Think again if you believe that noodles are only indigenous to China and Japan. Dao Dao or Daoodoo is the name of a centuries-old indigenous noodle soup from Hunza Gilgit Baltistan. Wintertime is when Dao Dao Soup, often pronounced Dawdo, is typically made and consumed in Gilgit. The original recipe calls for yak meat, which is combined with other ingredients to create a warming, soupy dish. This area experiences exceptionally hard winters. And to stay warm and combat the bitterly cold seasons, the inhabitants cook seasonal foods like dawdo.
A soup with several names and fascinating tales
Over the years, a few modifications have taken place in the original recipe. Many prefer to use chicken or poultry and mutton instead of yak meat. Tourists know a lot about this classic Hunza noodles soup, known by many names among the natives, including daoodoo, dodo, dao dao, and chapchy dawdo. It used to be served in a wooden bowl with wooden spoon.

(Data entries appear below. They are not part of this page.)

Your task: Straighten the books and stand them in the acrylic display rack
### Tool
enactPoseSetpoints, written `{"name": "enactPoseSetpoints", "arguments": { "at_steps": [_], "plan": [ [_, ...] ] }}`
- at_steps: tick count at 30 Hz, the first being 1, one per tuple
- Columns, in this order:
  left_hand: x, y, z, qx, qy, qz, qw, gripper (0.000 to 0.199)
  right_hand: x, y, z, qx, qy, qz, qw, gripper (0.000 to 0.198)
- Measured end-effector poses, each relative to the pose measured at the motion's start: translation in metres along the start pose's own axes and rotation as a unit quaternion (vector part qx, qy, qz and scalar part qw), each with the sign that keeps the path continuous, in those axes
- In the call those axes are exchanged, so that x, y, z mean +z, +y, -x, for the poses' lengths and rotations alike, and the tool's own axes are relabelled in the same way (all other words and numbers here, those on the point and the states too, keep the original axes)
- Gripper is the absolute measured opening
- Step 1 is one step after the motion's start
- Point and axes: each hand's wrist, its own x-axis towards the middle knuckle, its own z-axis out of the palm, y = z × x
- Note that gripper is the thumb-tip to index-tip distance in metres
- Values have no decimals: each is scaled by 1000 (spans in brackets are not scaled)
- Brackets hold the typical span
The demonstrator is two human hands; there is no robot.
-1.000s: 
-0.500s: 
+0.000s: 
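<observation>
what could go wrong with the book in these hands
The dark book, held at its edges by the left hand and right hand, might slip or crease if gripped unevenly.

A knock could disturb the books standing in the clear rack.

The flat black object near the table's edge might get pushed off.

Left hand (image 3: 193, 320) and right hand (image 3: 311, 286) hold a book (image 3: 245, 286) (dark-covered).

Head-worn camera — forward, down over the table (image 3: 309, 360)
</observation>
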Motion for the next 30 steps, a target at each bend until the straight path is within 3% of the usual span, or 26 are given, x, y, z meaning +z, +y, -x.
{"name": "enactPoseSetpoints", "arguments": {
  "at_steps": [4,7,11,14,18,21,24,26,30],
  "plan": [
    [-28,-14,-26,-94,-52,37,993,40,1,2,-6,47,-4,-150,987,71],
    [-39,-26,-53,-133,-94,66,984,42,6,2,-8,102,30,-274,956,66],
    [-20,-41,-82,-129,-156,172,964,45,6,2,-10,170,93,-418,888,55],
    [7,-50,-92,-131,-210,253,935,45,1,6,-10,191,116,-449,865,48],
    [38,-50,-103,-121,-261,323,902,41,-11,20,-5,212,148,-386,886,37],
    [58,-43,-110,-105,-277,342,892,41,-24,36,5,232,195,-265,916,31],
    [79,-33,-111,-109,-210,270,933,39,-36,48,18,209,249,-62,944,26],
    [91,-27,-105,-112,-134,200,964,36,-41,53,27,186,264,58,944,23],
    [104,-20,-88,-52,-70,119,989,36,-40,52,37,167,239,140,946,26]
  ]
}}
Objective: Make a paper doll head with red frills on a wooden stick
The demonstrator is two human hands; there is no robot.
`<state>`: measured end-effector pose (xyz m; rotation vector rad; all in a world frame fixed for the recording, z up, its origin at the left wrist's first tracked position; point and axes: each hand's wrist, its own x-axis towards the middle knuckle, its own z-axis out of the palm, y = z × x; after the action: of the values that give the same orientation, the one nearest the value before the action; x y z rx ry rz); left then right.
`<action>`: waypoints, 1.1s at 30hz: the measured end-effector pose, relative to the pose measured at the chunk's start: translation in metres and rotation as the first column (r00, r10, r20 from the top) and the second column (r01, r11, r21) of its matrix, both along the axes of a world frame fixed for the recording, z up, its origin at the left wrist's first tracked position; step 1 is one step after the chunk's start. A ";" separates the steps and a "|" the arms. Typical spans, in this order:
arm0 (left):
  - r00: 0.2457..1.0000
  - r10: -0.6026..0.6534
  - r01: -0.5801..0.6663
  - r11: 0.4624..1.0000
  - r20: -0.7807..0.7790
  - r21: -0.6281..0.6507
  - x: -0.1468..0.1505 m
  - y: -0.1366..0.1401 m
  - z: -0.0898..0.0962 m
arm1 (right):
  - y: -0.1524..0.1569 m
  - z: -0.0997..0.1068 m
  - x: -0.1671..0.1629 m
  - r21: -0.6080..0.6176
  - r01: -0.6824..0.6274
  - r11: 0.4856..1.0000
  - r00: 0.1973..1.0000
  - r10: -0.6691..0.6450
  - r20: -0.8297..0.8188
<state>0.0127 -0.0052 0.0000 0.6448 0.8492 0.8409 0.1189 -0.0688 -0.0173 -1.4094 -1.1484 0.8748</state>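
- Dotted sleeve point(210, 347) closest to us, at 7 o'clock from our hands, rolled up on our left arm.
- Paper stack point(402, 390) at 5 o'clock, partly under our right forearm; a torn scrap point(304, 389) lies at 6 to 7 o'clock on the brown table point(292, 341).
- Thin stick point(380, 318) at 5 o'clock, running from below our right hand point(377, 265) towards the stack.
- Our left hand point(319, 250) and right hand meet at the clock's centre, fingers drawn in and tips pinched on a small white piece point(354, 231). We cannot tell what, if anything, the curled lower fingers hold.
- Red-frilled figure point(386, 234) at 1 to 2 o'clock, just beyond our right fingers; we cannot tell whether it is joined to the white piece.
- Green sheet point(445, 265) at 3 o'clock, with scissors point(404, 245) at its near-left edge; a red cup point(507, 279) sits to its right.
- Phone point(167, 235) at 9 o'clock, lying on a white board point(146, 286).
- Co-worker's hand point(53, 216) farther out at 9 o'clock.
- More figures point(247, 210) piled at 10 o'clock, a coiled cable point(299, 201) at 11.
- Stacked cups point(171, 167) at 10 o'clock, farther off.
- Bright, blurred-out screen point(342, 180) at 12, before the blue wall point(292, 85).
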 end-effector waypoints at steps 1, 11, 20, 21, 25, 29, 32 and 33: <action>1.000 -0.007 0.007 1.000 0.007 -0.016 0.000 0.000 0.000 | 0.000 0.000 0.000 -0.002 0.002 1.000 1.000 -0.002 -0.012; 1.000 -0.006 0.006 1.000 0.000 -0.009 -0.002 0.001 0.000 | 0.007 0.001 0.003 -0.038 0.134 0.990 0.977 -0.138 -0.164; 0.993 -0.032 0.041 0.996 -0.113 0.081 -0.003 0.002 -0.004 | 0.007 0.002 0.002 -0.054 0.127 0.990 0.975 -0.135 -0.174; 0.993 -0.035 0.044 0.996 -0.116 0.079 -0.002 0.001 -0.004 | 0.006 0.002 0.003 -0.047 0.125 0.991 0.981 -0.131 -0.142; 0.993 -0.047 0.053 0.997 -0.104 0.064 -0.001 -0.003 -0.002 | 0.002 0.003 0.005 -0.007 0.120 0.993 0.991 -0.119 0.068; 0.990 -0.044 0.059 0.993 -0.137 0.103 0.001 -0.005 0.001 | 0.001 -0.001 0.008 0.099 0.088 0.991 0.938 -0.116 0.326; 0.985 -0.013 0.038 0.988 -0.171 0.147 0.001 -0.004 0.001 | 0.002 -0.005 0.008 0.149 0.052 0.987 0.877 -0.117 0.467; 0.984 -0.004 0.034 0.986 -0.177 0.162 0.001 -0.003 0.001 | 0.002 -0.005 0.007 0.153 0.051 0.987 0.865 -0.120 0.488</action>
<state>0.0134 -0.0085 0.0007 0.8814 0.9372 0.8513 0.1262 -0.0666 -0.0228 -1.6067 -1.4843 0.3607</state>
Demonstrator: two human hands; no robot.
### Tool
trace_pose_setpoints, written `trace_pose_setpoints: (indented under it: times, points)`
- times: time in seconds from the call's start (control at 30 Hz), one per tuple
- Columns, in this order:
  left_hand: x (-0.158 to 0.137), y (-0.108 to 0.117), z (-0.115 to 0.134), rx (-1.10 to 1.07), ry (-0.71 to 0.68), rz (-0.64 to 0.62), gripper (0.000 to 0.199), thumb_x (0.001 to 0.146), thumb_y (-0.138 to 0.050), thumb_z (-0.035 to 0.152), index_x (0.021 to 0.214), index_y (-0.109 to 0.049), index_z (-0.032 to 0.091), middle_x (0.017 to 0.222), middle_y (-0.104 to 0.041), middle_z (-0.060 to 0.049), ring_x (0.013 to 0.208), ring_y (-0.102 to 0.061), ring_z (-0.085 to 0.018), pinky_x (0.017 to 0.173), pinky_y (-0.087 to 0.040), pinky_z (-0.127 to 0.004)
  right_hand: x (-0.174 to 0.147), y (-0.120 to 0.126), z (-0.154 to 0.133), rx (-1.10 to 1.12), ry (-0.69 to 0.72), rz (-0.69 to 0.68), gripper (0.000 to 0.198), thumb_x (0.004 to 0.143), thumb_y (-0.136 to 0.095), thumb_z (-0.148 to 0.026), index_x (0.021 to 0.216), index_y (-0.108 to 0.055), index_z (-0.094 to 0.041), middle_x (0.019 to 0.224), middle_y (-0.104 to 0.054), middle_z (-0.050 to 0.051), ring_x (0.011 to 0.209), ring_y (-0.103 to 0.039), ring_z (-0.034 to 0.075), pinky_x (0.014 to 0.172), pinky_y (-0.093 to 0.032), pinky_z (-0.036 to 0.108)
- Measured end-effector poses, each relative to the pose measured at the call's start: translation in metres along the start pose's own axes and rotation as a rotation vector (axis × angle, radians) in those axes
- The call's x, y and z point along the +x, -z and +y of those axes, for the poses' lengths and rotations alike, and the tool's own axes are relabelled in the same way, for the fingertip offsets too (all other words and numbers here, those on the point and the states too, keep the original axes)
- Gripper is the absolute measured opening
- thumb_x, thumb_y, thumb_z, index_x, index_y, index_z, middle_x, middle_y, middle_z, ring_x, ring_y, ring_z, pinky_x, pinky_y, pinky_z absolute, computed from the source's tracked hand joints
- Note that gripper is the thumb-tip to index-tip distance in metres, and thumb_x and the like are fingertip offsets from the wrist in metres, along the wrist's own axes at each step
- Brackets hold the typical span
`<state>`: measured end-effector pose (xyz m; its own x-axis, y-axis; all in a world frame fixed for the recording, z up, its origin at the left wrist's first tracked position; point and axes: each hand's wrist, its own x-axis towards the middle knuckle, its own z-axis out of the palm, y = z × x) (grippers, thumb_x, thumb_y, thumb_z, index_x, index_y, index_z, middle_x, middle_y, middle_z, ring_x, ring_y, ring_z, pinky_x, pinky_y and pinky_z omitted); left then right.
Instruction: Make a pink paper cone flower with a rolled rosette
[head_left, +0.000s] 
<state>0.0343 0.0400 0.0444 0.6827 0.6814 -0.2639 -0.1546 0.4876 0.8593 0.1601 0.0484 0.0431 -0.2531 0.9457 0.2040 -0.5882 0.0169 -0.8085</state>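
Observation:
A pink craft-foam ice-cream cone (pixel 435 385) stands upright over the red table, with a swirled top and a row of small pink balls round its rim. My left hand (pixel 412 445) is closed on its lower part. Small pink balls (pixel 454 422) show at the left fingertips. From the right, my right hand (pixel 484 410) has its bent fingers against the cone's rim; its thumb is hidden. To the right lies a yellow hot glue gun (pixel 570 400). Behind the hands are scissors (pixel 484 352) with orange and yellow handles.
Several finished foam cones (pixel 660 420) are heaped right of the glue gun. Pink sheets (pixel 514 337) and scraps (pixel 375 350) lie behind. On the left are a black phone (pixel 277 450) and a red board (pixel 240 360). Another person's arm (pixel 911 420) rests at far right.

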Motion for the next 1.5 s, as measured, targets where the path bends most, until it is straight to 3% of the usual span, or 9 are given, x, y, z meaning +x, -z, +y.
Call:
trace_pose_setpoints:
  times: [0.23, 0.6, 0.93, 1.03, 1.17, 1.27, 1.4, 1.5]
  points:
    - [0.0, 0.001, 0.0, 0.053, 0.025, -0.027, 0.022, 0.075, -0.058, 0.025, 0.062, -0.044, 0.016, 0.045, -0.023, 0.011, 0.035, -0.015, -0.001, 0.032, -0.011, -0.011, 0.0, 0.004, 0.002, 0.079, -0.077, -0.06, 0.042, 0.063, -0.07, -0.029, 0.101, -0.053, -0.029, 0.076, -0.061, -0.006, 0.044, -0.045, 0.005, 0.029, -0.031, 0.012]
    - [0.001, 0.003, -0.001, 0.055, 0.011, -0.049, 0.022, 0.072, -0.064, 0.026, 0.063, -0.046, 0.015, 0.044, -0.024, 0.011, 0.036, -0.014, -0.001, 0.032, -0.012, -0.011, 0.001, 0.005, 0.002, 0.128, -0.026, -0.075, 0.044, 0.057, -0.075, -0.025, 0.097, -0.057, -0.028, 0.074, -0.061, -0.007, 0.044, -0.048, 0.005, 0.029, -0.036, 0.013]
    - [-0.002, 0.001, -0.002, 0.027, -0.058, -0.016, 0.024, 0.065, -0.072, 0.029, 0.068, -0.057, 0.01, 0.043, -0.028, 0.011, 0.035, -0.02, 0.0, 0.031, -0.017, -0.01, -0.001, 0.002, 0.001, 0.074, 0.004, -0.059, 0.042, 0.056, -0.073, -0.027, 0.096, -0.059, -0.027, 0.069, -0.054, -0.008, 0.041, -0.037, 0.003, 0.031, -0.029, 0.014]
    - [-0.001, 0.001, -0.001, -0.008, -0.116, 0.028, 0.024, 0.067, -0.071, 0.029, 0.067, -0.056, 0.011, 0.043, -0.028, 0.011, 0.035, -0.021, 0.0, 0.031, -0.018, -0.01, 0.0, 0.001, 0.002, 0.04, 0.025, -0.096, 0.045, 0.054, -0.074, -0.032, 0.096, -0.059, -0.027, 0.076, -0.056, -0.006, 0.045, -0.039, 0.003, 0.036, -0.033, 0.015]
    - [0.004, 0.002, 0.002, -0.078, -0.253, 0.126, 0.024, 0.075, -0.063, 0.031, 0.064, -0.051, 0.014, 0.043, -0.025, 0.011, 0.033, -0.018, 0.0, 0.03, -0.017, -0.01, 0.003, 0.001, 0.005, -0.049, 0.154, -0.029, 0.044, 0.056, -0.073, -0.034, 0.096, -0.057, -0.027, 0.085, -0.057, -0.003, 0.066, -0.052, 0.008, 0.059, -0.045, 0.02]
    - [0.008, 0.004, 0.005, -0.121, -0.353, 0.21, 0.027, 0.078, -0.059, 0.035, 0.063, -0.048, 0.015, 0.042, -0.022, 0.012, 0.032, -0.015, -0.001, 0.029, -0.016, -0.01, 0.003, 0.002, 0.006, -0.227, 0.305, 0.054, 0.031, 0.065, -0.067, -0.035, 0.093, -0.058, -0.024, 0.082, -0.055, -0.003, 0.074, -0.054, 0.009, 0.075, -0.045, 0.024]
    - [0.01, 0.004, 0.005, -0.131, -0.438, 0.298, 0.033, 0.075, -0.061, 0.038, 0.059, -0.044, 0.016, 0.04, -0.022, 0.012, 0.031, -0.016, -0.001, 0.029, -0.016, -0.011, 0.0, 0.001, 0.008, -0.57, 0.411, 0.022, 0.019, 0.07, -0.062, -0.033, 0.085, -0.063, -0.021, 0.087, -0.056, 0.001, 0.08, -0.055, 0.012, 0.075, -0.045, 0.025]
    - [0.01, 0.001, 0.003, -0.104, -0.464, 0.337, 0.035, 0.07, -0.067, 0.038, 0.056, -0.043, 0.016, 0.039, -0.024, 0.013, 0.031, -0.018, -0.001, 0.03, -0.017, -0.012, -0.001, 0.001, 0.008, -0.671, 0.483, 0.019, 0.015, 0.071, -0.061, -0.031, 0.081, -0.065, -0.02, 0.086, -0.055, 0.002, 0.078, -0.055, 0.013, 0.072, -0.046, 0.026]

Image Source: nirvanaadventurespk@Instagram
Furthermore, it included dried apricot or khubani. The locals had to gather apricots and other natural ingredients for this traditional dish before winter set in. During that time, Hunza had poor access to various cooking items and wasn't connected to the main area. Thus, the natives used to prepare this noodles soup during harsh winters with local and natural ingredients. The dough for the noodles must be hard, and the hand-rolled noodles must be fine and thin strips. And therefore, it was highly nourishing to the body.
Hunza Dao Dao Soup
Ingredients
- 2 medium tomatoes
- 2tbsp cooking oil
- 1 medium chopped onion
- 1 tbsp crushed ginger-garlic
- 200 gm coarsely minced chicken
- 1/4tsp turmeric powder
- 1 tsp crushed black pepper
- ½ tsp red chilli powder
- 2 tbsp chopped fenugreek leaves
- Whole wheat flour dough (made with 2 cups of wheat flour)
- Salt to taste
- 8 cups water
Delicious Hunza special dao dao soup, Image Source: woktowhiskstories@Instagram
Method
- Wash the tomatoes and chop them into small pieces. Set aside.
- In a deep-bottomed pan, heat the cooking oil, add the onion and fry till they turn golden
- Blend in the crushed ginger and garlic and cook for a few minutes
- Add the minced chicken and give it a thorough stir
- Cook till the chicken starts to change colour
- Pour in the pureed tomatoes and mix all the ingredients
- Season it with turmeric powder, red chilli powder, crushed black pepper and salt
- Stirring once in a while, and cook for 4-5 minutes.
- Add the chopped fresh fenugreek leaves and blend well.
- Pour 8-10 cups of water and bring it to boil
- Put the lid on and cook on medium-low flame for about 12-15 minutes.
- Place the dough made from whole wheat flour on the kitchen countertop or rolling board, sprinkle with dry flour, and roll out with a rolling pin. To cut the thin strips from the rolled dough, sprinkle dry flour over the surface, fold all the edges, and then begin.
- After mixing in the remaining dry flour, add the whole-wheat noodles and cook for 8 to 10 minutes on low heat.
Serve hot!
This winter slurp this ancient dao dao noodle soup from Hunza.